◆ TASK REQUIREMENTS ◆
The expected answer is the set of lines in the data below between the line holding "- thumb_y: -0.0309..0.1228" and the line holding "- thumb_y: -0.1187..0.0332", inclusive, written out exactly.

(DATASET EXTRACT begins)

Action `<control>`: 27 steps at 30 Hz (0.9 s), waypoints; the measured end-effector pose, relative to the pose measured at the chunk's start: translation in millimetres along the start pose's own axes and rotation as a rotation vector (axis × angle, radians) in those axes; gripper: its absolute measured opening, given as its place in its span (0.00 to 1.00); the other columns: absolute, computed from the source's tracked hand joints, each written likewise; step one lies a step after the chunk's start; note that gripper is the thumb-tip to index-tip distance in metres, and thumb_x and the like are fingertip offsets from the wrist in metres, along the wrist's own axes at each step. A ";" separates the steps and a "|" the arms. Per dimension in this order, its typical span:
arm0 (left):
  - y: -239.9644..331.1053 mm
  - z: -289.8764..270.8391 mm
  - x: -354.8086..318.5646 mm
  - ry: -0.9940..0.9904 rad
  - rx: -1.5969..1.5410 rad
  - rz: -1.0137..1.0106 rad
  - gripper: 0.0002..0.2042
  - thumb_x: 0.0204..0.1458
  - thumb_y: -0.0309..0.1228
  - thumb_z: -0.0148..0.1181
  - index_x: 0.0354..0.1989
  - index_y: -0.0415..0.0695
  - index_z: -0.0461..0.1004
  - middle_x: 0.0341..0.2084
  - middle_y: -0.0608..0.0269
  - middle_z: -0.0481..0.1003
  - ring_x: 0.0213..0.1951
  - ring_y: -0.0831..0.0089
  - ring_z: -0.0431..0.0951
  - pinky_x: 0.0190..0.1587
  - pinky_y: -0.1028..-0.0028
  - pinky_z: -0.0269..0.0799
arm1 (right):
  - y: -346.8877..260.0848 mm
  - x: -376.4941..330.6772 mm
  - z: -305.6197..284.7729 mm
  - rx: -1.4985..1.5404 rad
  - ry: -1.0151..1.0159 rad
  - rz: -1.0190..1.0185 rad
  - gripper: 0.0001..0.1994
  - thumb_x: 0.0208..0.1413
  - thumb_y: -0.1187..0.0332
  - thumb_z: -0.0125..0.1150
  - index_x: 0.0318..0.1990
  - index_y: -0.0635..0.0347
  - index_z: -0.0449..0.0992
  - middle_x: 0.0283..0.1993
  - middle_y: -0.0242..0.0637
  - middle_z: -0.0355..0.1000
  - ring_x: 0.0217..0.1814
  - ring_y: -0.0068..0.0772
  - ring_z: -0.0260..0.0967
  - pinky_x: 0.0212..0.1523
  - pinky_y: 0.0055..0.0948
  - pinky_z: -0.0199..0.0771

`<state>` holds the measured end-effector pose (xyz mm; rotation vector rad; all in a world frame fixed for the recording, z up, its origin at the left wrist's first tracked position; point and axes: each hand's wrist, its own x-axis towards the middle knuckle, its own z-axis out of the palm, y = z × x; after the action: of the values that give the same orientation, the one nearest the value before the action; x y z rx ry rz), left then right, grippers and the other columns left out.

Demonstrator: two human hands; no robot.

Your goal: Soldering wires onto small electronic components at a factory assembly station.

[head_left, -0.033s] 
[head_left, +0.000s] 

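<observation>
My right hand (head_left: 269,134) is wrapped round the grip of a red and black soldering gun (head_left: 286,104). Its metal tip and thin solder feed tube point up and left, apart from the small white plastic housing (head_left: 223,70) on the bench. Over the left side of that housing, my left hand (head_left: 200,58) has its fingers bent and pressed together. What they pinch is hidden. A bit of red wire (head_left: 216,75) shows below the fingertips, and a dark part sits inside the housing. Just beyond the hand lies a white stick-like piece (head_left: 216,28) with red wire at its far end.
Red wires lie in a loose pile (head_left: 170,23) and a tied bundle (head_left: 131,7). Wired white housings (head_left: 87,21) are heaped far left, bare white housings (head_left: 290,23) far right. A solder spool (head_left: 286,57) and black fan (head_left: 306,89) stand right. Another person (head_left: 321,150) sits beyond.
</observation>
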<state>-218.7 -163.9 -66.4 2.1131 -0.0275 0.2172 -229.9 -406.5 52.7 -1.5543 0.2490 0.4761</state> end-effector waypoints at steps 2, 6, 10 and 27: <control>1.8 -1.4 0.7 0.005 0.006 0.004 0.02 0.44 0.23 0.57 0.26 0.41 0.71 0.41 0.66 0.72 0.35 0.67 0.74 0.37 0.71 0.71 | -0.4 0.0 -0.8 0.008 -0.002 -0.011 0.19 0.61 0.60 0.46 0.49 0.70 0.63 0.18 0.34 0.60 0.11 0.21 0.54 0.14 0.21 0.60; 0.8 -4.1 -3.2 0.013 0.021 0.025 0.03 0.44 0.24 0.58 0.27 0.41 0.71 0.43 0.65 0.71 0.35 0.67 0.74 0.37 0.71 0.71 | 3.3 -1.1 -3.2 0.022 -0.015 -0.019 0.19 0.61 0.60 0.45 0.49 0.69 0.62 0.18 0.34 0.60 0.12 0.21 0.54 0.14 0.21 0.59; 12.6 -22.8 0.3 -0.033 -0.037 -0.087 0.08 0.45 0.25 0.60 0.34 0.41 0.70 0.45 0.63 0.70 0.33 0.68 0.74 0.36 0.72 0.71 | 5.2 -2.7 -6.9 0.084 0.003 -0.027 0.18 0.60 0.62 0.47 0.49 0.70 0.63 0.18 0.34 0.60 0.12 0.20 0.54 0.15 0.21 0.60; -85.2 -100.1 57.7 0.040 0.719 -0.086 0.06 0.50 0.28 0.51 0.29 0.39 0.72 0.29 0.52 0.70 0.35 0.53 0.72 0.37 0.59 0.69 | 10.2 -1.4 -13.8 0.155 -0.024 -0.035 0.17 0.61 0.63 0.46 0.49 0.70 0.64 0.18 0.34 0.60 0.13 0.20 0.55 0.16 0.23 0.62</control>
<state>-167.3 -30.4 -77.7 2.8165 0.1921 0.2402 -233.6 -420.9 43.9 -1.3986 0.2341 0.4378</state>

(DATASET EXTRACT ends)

◆ OUTPUT OF THE EXERCISE ◆
  - thumb_y: -0.0309..0.1228
  - thumb_z: -0.0148..0.1181
  - index_x: 0.0354..0.1989
  - index_y: -0.0415..0.0695
  - index_z: -0.0461..0.1004
  - middle_x: 0.0341..0.2084
  - middle_y: -0.0608..0.0269
  - middle_z: -0.0481..0.1003
  - ring_x: 0.0213..0.1951
  - ring_y: -0.0831..0.0089
  - ring_z: -0.0431..0.0951
  - pinky_x: 0.0190..0.1587
  - pinky_y: -0.1028..-0.0028
  - pinky_z: -0.0269..0.0799
arm1 (right):
  - y: -346.8877..260.0848 mm
  - x: -376.4941..330.6772 mm
  - z: -305.6197..284.7729 mm
  - rx: -1.4985..1.5404 rad
  - ry: -1.0151..1.0159 rad
  - rz: -1.0190..1.0185 rad
  - gripper: 0.0001..0.1994
  - thumb_x: 0.0208..0.1413
  - thumb_y: -0.1187..0.0332

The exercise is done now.